> Exercise description
Give back the listing underneath, unchanged and complete.

> Recorded information
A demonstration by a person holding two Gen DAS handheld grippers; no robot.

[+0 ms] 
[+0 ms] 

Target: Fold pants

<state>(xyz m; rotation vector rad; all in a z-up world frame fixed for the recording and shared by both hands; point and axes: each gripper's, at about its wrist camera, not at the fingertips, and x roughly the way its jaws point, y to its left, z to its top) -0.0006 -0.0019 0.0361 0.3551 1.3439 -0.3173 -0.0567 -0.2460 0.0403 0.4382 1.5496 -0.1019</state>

> Your solution
A demonstration by a person holding two Gen DAS handheld grippers; no robot.

[+0 ms] 
[+0 ms] 

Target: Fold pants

<state>(xyz m; rotation vector rad; all in a z-up world frame fixed for the recording and shared by both hands; point and axes: each gripper's, at about its wrist camera, not at the fingertips, and x roughly the way its jaws point, y to its left, z to its top) -0.0006 -0.0019 0.0361 0.3551 1.3439 -0.3173 -0.0567 -0.2460 0.0403 0.4382 1.5496 -0.1019</state>

Response complete; there is no more output.